A number of automotive manufacturers are already using 3-D printing to supply parts for luxury high-end vehicles. But a new, highly disruptive additive manufacturing process could enable engineers to boost fuel efficiency, reduce noise and decrease CO2 emissions by 3-D printing components with even lighter weights than currently possible.
How It Works
Engineers out of the University of Nottingham, England, will construct components using selective laser melting (SLM). The process uses a three-dimensional computer aided design (CAD) to digitally reproduce each part in a number of layers. Each layer is then 3-D printed using lasers, by melting sections of a bed of aluminum alloy powder. The melted layers fuse and solidify to create new structures, which can be assembled to form a complex lattice, creating an incredibly lightweight component.
Deemed the Functional Lattices for Automotive Components project, the research aims to reduce the weight of automotive components by 40 to 80 percent, while optimizing thermo-mechanical performance. University of Nottingham engineers are exploring the possibilities of printing brake calipers, heat sinks for LED headlights and powertrain sub-systems. The lighter weight components will result in improved efficiency in vehicles using the 3-D printed parts.
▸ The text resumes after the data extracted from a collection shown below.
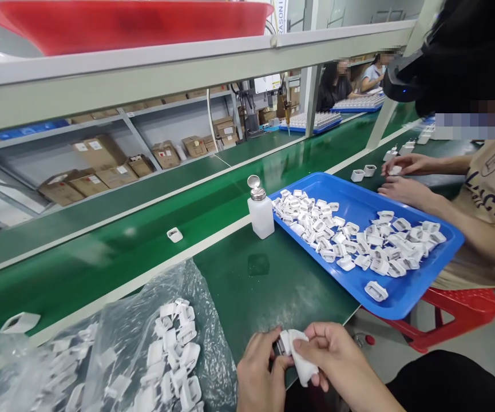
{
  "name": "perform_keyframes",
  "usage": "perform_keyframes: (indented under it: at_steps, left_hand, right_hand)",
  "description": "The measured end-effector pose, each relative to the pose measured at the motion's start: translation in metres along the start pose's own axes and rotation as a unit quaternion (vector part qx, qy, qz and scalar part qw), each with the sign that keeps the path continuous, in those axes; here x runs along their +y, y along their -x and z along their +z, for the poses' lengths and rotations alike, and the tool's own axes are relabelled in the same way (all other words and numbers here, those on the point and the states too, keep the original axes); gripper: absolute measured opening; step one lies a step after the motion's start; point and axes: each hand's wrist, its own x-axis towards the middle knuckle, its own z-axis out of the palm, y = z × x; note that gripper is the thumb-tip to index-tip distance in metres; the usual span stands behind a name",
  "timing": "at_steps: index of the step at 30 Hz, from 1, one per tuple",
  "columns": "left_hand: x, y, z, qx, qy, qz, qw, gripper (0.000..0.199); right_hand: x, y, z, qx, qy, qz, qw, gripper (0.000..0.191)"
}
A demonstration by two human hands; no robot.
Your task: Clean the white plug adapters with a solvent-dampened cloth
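At the near table edge, my left hand (259,372) is closed on a small white plastic housing (283,343). My right hand (337,355) pinches a folded white cloth (304,361) and presses it against that housing. Fingers and cloth hide much of the part. To the left lies a clear plastic bag (210,326) with many similar white housings (189,355) in it. Beyond my hands stands a white dispenser bottle (261,218) with its metal lid tipped up. A blue tray (387,309) on the right bears many loose white housings (378,292).
A co-worker's hands (410,183) handle a small white part past the tray. Single white housings (174,234) lie on the green conveyor belt (118,246). A shelf beam (187,60) with a red bin (144,26) crosses overhead. A red stool (466,309) stands right.
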Motion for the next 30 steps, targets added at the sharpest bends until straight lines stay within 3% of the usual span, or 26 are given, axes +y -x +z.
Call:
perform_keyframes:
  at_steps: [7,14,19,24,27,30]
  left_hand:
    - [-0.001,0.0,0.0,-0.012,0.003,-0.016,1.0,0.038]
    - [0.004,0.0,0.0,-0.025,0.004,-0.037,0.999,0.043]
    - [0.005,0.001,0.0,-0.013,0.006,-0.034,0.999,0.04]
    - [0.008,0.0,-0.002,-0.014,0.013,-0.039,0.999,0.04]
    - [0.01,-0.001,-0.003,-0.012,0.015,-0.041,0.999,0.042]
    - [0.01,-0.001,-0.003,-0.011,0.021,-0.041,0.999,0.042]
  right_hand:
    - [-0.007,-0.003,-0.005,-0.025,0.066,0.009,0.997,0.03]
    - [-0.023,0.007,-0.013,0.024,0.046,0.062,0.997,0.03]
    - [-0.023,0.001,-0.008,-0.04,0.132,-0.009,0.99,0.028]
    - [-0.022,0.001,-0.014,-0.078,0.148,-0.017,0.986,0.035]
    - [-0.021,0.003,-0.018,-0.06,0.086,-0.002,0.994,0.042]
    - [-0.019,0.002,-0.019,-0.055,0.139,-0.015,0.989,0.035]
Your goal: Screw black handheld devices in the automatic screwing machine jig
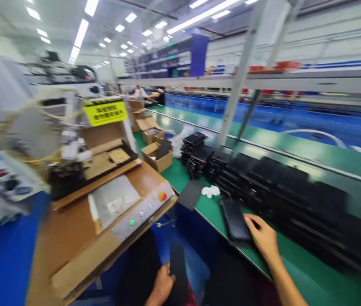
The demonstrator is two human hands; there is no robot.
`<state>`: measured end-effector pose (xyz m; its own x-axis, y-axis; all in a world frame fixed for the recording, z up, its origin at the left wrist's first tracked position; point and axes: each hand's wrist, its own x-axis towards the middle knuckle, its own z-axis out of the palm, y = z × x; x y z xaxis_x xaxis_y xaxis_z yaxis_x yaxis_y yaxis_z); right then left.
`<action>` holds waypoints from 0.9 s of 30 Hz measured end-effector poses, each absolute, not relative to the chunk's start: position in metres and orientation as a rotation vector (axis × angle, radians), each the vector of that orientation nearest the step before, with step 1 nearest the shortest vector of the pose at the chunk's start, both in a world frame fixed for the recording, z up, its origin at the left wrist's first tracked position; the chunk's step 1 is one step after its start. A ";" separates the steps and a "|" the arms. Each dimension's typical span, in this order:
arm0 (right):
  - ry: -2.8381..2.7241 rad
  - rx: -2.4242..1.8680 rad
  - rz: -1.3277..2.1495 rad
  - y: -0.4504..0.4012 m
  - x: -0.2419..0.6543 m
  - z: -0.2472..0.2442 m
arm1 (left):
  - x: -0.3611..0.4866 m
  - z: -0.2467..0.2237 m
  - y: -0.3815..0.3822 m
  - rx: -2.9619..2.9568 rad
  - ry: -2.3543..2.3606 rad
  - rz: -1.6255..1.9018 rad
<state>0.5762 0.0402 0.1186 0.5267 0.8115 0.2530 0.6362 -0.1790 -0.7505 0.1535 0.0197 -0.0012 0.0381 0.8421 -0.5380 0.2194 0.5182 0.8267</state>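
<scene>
At the bottom centre my left hand point(162, 284) is closed on a dark flat strip point(178, 265), held low over my lap. My right hand point(265, 239) reaches over the green bench and grips the right edge of a black flat case point(235, 221), thumb and fingers pinched at its side. The case lies near the bench's front edge. Just behind it are small white pieces point(210, 191) and a dark grey sheet point(190, 194). Stacks of similar black cases point(276, 178) run along the bench to the right.
A machine with a brown table point(69, 238), a red button point(162, 196) and a yellow sign point(105, 111) stands at the left. Open cardboard boxes point(157, 157) sit on the green bench point(308, 265). A metal post point(236, 80) rises behind the stacks. Another person point(159, 96) is far back.
</scene>
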 end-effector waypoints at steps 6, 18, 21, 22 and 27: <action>-1.124 -2.063 0.215 0.045 0.560 0.137 | 0.149 -0.010 0.036 1.034 1.382 0.468; -1.283 -2.228 0.098 0.120 0.532 0.162 | 0.142 -0.017 0.028 0.923 1.334 0.633; -1.213 -2.231 0.089 0.124 0.534 0.163 | 0.142 -0.016 0.027 0.857 1.272 0.656; -1.203 -2.229 0.085 0.122 0.535 0.163 | 0.141 -0.017 0.027 0.845 1.263 0.659; -1.352 -2.152 -0.038 0.104 0.534 0.163 | 0.141 -0.018 0.028 0.868 1.284 0.637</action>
A Greener Solution for Auto Parts Manufacturing
In addition to the possibility of reducing carbon emissions in luxury and motorsport vehicles, the process itself is more environmentally sustainable than many current forms of 3-D printing. The process minimizes waste because only the necessary materials are incorporated into the components. Additionally, any aluminum powder waste is easily recyclable. The SLM process requires no special tools or hazardous cutting fluids, resulting in a number of environmental advantages. The process could also reduce manufacturing time and costs, both significant factors in the world of 3-D printing innovations.